The Mexican art film Aqui y Allà (Here and There) opens this Friday.

  • The Mexican art film Aqui y Allà (Here and There) opens this Friday.

Since I reviewed it last fall, I’ve often found myself thinking about a shot in the Turkish film Honey. From a stationary position at the top of a hill, the camera looks down at a middle-aged woman picking tea leaves. There are countless rows of plants behind her and presumably even more past the camera’s location. The shot, which lasts for a minute or two, leads us to assume that the woman has been at this for a long time. Far longer than the average shot of a mainstream movie—and notably lacking music or sound effects that might make it more entertaining—it briefly encourages the viewer to imagine the monotony of her work.

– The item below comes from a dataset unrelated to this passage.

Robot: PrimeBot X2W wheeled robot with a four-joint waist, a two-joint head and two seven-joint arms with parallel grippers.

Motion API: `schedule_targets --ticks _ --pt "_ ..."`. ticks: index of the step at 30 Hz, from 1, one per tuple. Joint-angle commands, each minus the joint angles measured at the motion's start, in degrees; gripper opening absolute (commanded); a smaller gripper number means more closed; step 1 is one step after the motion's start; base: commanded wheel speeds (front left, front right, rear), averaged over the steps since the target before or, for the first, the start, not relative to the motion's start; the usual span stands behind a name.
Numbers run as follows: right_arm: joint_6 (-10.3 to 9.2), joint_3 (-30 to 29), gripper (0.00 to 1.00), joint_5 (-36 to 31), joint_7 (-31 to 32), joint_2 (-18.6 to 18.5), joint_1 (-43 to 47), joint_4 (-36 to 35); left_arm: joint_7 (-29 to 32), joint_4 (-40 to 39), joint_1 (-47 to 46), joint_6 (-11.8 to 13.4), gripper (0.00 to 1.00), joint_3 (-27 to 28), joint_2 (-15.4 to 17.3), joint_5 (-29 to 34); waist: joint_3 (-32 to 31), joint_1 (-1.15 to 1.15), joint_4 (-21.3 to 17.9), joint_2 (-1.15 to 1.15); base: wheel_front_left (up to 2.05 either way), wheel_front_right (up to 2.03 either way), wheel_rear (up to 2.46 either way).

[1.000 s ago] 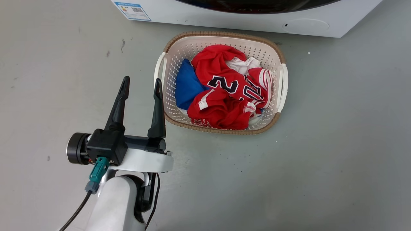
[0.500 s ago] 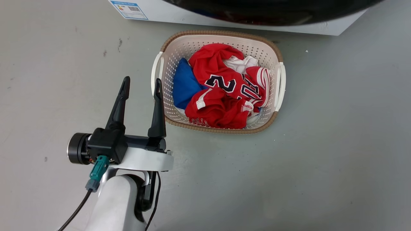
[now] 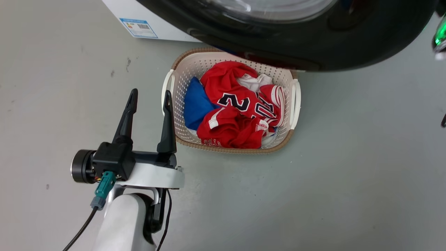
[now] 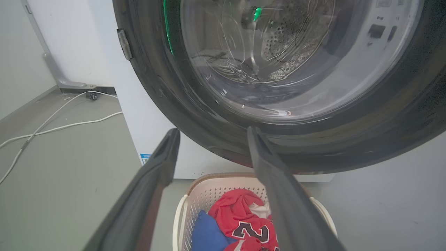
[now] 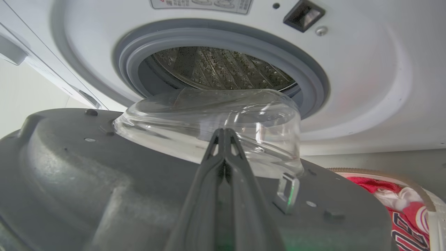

If you watch international art cinema on a regular basis, you’ve likely seen plenty of shots like this in recent years. The subjects tend to be impoverished, living in undeveloped areas, and employed in some kind of menial labor. The visual style is purposely uncomplicated, marked by minimal cutting and exacting compositions, as if to reflect the characters’ uncomplicated lifestyle. If you’re unfamiliar with this mode of filmmaking, you can see it in Aqui y Allà (Here and There), a Mexican film about farm laborers that opens this weekend at Facets Multimedia, and in Sharqiya, an Israeli film about impoverished bedouins screening at Block Cinema a week from Friday. Surely I’m not the only person who finds it odd that movies from Turkey, Mexico, and Israel should look so similar?